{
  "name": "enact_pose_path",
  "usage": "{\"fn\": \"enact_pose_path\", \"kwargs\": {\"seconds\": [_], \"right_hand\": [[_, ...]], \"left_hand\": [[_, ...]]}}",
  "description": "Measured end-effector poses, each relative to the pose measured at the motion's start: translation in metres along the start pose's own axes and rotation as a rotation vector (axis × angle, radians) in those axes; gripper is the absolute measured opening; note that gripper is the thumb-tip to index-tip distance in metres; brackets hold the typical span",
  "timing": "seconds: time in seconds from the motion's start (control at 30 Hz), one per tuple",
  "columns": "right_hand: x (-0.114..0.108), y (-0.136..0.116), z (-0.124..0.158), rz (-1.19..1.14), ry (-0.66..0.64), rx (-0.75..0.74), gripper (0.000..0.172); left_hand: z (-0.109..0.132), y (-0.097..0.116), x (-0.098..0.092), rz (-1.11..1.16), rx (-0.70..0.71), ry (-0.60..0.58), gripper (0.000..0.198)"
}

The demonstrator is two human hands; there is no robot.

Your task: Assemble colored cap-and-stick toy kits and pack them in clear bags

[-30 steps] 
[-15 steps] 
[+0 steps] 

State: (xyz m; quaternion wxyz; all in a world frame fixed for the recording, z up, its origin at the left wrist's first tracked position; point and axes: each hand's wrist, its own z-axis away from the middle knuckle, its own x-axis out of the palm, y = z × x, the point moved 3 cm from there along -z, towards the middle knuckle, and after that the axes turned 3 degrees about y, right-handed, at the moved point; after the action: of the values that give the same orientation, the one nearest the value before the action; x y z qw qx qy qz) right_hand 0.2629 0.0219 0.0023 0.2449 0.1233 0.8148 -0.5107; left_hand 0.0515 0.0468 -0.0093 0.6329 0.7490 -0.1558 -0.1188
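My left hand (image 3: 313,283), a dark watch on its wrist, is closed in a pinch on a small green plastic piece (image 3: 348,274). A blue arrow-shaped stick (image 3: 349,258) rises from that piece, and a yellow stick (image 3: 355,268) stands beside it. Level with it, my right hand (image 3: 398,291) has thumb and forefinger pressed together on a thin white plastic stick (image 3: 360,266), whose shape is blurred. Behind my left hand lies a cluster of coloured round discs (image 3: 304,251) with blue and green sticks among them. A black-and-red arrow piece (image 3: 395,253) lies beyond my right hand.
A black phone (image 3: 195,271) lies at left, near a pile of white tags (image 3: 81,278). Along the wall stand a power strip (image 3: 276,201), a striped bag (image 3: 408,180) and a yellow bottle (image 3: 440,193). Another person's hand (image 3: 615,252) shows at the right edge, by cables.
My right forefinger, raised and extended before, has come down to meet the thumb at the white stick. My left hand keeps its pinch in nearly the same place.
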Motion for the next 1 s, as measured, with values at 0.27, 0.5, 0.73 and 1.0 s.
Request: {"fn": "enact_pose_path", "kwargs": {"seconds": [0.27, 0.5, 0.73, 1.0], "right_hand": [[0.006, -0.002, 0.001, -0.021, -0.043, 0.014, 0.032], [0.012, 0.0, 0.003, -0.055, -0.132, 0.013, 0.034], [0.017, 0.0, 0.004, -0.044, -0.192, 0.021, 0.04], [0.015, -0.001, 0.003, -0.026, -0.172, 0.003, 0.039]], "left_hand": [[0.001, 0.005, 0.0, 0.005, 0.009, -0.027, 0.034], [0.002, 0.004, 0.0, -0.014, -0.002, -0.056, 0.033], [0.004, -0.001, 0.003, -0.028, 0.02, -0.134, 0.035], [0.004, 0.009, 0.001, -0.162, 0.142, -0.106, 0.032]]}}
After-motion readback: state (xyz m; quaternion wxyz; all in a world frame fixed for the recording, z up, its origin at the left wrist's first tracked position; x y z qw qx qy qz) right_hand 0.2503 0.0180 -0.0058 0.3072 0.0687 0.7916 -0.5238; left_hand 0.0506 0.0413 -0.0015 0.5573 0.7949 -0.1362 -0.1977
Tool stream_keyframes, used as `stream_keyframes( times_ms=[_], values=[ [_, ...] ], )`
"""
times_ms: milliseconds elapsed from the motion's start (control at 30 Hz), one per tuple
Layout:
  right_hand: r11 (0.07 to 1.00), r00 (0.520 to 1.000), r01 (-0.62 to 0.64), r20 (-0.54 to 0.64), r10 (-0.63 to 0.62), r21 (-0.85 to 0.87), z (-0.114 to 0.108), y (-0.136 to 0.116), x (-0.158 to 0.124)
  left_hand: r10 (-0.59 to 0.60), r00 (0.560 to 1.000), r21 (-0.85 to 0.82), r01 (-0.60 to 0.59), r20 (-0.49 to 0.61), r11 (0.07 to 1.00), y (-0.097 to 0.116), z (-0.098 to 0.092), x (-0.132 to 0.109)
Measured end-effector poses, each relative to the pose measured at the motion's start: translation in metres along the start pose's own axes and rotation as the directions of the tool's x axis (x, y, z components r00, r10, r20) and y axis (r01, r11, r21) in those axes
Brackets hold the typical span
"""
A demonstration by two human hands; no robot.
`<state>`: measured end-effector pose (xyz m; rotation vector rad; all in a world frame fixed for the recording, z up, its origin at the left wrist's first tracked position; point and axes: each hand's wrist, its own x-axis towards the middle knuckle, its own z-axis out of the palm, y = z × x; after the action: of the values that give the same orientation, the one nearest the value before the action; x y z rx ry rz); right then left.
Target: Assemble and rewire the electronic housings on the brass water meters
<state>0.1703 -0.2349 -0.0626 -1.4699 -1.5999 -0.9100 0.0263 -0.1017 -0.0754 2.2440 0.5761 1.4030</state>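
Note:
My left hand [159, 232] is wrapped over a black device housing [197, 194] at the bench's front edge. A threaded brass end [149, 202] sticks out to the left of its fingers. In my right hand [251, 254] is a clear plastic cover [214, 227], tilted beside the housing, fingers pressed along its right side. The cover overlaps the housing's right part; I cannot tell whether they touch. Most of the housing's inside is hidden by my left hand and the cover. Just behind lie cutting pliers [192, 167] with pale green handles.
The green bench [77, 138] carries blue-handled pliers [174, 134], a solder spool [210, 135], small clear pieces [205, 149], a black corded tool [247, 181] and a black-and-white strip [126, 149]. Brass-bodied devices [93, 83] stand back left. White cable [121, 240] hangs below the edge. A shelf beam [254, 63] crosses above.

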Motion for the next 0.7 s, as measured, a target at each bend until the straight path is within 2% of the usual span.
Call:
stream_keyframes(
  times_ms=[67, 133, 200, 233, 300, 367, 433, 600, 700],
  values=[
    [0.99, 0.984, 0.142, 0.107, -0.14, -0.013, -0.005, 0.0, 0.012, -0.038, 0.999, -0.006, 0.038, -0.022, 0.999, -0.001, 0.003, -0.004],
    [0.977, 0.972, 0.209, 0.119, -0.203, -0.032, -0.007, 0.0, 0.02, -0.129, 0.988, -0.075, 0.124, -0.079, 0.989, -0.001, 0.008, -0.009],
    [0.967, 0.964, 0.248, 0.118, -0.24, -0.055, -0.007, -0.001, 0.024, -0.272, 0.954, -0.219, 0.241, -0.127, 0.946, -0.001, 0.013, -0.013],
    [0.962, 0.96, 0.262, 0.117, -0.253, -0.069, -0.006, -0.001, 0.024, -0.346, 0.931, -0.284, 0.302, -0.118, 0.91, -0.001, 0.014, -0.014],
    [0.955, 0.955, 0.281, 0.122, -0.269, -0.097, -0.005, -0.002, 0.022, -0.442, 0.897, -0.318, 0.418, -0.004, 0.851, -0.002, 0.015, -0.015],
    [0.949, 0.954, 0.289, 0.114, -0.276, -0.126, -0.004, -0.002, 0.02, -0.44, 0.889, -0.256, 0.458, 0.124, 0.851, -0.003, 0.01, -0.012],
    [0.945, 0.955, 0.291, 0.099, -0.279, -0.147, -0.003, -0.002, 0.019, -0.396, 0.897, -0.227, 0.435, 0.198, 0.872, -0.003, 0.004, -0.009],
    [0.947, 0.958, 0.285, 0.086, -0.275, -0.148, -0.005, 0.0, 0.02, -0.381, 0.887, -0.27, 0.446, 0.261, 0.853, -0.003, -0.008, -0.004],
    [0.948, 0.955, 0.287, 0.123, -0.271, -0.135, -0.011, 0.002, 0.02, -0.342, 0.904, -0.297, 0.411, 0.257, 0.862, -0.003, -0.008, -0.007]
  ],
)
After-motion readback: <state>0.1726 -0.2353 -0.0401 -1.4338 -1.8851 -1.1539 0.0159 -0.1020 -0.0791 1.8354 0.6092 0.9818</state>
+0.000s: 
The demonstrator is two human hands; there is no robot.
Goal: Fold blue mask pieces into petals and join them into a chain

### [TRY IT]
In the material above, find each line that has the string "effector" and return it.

### [SOLUTION FOR THIS EXERCISE]
  "description": "Measured end-effector poses, each relative to the pose measured at the motion's start: translation in metres along the start pose's own axes and rotation as a rotation vector (axis × angle, radians) in those axes; gripper is the absolute measured opening; note that gripper is the thumb-tip to index-tip distance in metres; brackets hold the typical span",
Measured end-effector poses, each relative to the pose measured at the motion's start: translation in metres along the start pose's own axes and rotation as the directions of the tool's x axis (x, y, z components r00, r10, r20) and y axis (r01, r11, r21) in those axes
`<state>`: measured end-effector pose (xyz m; rotation vector rad; all in a world frame fixed for the recording, z up, its origin at the left wrist's first tracked position; point and axes: each hand's wrist, its own x-axis towards the middle knuckle, its own z-axis out of the palm, y = z × x; after the action: of the values that give the same orientation, the one nearest the value before the action; x y z rx ry rz); right then left.

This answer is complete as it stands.